I think Roritharr is right, this is the beginning of the end for the great era
of standardization that USB brought. If there was a port and a cable, you
pretty much knew it would work for everything the port should do.

DisplayPort and HDMI port/cable versioning have been a colossal pain for me.
GPU spec lists on shopping sites don't even list what version they support, so
you have to constantly cross reference things to manufacturer datasheets.

[http://i.imgur.com/ffMR5gj.png](http://i.imgur.com/ffMR5gj.png)

What's sad is that we had the same sorts of differentiations in the past, like
with DVI-I (digital and analog) and DVI-D (digital only) and Dual-link DVI
(for big screens). So what did we do? We called them different things and then
actually advertised what it was capable of.

But apparently saying "DisplayPort 1.2" is too complicated now or something?
Maybe there are too many different optional features that may or may not be
supported by a GPU or the cable or the display, so they just assume none of
them will work?

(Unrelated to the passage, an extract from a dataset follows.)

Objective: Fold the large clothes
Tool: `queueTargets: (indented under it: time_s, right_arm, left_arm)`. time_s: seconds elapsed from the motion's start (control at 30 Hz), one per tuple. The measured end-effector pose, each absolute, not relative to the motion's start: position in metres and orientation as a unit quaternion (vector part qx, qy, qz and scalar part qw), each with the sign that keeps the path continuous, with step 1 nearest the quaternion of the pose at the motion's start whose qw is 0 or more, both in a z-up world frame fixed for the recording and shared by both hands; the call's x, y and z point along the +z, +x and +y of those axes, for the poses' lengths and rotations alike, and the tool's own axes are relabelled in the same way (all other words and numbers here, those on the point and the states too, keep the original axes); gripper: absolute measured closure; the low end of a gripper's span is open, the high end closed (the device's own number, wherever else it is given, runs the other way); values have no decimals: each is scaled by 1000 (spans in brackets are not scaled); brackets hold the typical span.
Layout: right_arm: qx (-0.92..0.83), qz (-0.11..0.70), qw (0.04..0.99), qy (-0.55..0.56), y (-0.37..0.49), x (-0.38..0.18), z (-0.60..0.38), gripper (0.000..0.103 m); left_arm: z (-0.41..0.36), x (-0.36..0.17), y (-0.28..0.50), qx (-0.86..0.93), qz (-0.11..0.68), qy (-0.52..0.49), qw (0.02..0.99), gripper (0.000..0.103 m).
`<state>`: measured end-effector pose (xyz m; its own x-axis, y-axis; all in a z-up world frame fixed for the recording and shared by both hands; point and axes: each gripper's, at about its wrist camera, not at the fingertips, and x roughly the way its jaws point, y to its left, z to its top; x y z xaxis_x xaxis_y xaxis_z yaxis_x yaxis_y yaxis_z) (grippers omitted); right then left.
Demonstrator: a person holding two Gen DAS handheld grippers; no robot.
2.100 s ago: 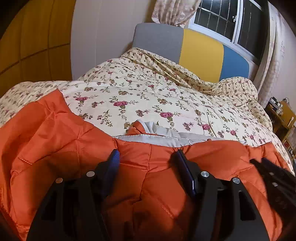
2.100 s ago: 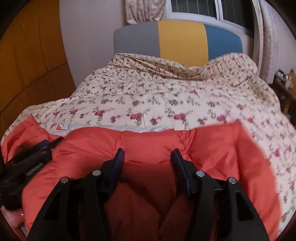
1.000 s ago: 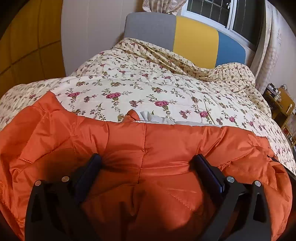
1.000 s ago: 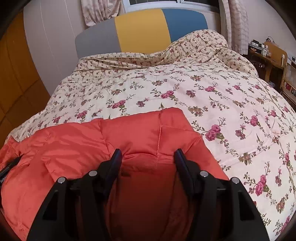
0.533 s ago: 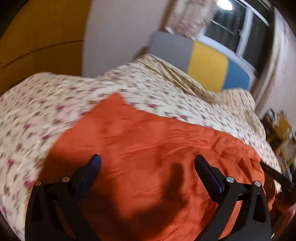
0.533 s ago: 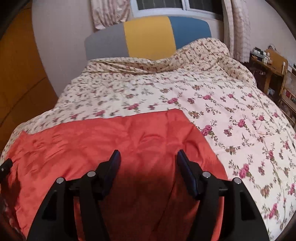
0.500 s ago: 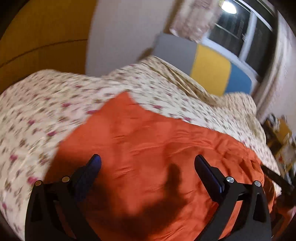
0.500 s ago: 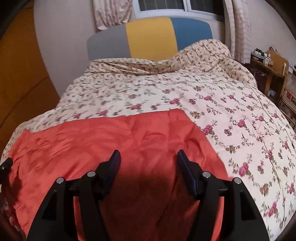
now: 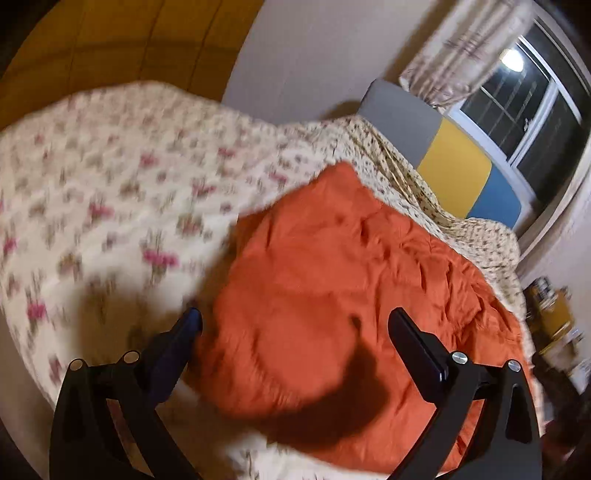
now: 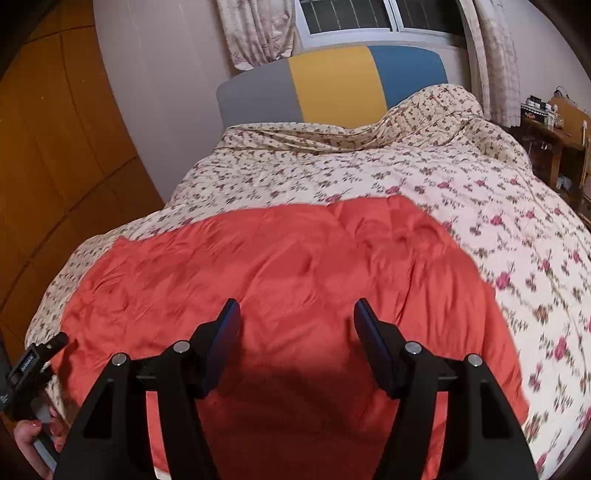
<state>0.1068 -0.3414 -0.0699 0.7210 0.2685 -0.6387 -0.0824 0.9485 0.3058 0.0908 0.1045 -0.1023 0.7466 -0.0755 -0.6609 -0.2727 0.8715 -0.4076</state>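
An orange padded jacket (image 10: 295, 273) lies flat and folded on the floral quilt (image 10: 461, 192); it also shows in the left wrist view (image 9: 332, 295). My left gripper (image 9: 295, 325) is open wide and empty, above the jacket's left edge, its left finger over the quilt. My right gripper (image 10: 295, 317) is open and empty, above the near middle of the jacket. The left gripper's body (image 10: 26, 369) and a hand show at the lower left of the right wrist view.
The bed has a grey, yellow and blue headboard (image 10: 332, 85) under a window (image 10: 351, 14) with curtains. Wooden wall panels (image 10: 55, 147) run along the left. A wooden desk with small items (image 10: 554, 122) stands to the right of the bed.
Both grippers let go of the jacket and opened; it now lies flat with the grey lining hidden. The left gripper has swung left over the quilt. Both have lifted and drawn back.
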Motion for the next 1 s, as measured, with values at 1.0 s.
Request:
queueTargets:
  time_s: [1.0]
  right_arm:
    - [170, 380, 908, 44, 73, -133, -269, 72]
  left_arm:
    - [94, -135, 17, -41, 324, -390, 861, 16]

I don't even know.

That screenshot isn't an old graphics card either, it's a GTX 970.

Not looking forward to USB turning into the same mess.

EDIT: This isn't _all_ new, I recall seeing some laptops with strange things
like yellow USB ports that were still powered for charging when the computer
is sleeping. But that's a minor feature that most people wouldn't even notice.
Major capabilities missing from some ports is different, and can get more
confusing than "the blue ports are faster but all of them will work".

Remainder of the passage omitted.